L’argument du bilan financier

Après avoir examiné leurs arguments, le tribunal s’attarde sur l’analyse du coût financier engendré par le PPP. En effet, depuis 2015, reprend le jugement, « le recours à un marché de partenariat ne peut être engagé (…) qu’au vu du critère unique d’un bilan plus favorable, notamment sur le plan financier. » Dans le cas contraire, c’est la maîtrise d’ouvrage publique qui reste le mode de contractualisation de droit commun. La conclusion du jugement se montre sans appel : « Il résulte de tout ce qui précède qu’au vu de l’évaluation préalable qu’elle a réalisée, la ville de Marseille ne démontre pas que le recours à un marché de partenariat pour mener à bien son projet « écoles » présente un bilan plus favorable. »

Deux semaines plus tôt, cette même phrase était prononcée à l’audience par la rapporteure générale Lison Rigaud. Cette dernière avait demandé l’annulation de la délibération lançant le PPP des écoles. Le jugement rendu aujourd’hui reprend presque point par point ses critiques de l’opération montée par la Ville et les range en deux grands blocs.

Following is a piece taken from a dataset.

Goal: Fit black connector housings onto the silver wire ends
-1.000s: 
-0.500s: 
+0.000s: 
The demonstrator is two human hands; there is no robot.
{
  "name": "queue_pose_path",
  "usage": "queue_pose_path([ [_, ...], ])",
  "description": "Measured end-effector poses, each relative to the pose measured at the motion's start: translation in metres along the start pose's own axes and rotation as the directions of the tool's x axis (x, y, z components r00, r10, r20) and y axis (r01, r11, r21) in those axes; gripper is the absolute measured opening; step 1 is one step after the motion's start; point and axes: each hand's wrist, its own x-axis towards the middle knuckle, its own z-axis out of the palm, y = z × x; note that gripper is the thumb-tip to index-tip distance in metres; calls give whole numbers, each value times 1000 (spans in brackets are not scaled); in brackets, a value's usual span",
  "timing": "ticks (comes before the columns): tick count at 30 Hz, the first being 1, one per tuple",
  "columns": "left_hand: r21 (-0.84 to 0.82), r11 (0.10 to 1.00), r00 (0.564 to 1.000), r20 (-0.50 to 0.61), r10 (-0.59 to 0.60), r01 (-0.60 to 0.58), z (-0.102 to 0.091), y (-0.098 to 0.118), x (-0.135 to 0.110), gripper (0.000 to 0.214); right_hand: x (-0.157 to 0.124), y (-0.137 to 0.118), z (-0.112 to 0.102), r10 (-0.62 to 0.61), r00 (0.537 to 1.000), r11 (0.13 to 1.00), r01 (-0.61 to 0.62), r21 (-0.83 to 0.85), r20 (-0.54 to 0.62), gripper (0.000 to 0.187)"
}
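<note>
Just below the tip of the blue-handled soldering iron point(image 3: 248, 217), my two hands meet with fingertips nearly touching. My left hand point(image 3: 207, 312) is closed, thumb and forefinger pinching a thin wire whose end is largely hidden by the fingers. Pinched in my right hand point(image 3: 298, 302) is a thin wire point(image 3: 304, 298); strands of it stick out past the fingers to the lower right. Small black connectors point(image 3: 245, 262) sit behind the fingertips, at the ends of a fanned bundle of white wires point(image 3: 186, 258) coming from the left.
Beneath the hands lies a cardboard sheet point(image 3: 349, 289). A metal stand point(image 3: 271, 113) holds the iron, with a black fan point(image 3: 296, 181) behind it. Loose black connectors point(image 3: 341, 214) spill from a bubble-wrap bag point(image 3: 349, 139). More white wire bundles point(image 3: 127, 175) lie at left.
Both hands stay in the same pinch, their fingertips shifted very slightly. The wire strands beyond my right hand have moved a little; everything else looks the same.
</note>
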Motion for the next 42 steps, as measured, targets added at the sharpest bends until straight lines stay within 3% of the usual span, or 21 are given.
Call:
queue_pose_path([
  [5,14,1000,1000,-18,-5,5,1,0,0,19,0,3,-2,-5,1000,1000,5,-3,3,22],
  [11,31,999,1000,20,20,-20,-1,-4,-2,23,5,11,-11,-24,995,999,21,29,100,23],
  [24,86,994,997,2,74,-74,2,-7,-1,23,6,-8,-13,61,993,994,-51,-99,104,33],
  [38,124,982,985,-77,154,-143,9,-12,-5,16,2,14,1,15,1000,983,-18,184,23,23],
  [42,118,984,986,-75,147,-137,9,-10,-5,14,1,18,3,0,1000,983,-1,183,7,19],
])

D’une part, « le marché de partenariat présente un coût global plus élevé que celui de la maîtrise d’ouvrage publique de l’ordre de 8,9 % », rappelle le tribunal en guise d’introduction. Cela comprend des honoraires que la Ville aurait sous-évalués. Parmi eux, « les coûts directs de maîtrise d’ouvrage et potentiellement la rémunération d’un promoteur en cas de structuration autour d’un contrat de promotion immobilière ». Une hypothèse pas si absurde, dans la mesure où le PPP des écoles tel que conçu par la Ville prévoit bel et bien la possibilité d’annexer aux chantiers scolaires des projets immobiliers

Les critiques d’une première étude de Fin Infra

Ce n’est qu’après la prise en compte des risques que le bilan s’inverse, en faveur du PPP. Or, le tribunal estime que ce coût n’est pas correctement pris en compte par la Ville dans son évaluation, notamment le « risque délai ». Le PPP des écoles porte l’ambition de livrer pas moins de 14 écoles neuves en dix-huit mois. Une estimation jugée « ambitieuse » par la justice, qui ne fait que reprendre les termes d’une première étude d’un organisme rattaché au ministère des finances, Fin Infra.

Ce service chargé de l’évaluation des marchés de partenariat avait mené une étude se concluant par un avis favorable au PPP des écoles. « Les techniciens experts de Fin Infra n’ont pas pu laisser passer des erreurs », estime Yves Moraine, président de la majorité municipale. Sauf que cet avis favorable n’a pas privé Fin Infra de formuler, dans cette même étude, une liste de recommandations à l’attention de la Ville. Dans le jugement rendu ce mardi, plusieurs de ces remarques sont pointées comme preuves d’une mauvaise évaluation du bilan budgétaire du projet municipal.

Le tribunal note aussi que dans son évaluation des risques, la Ville a parfois repris sans les adapter « des documents publiés par Fin Infra » dans un guide d’utilisation produit en 2011, alors qu’elle aurait dû formuler des paramètres de risques « propres au projet en cause ». Dans un communiqué publié en fin de journée, la Ville a développé ce qu’elle estime être « une querelle de chiffres » uniquement adossé sur « les contre-chiffrages » des opposants. « La Ville de Marseille ne peut que constater que le jugement s’est en réalité arrêté à la seule question financière dont le bilan s’avère au contraire favorable au marché de partenariat (…) en écartant volontairement la méthode d’évaluation pourtant préconisée par l’État pour en faire la démonstration ». Dans la foulée, la Ville annonce faire appel de la décision. Une décision peu surprenante, dans la mesure où deux semaines plus tôt, son avocat Nicolas Charrel avait plaidé « l’absence de plan B ».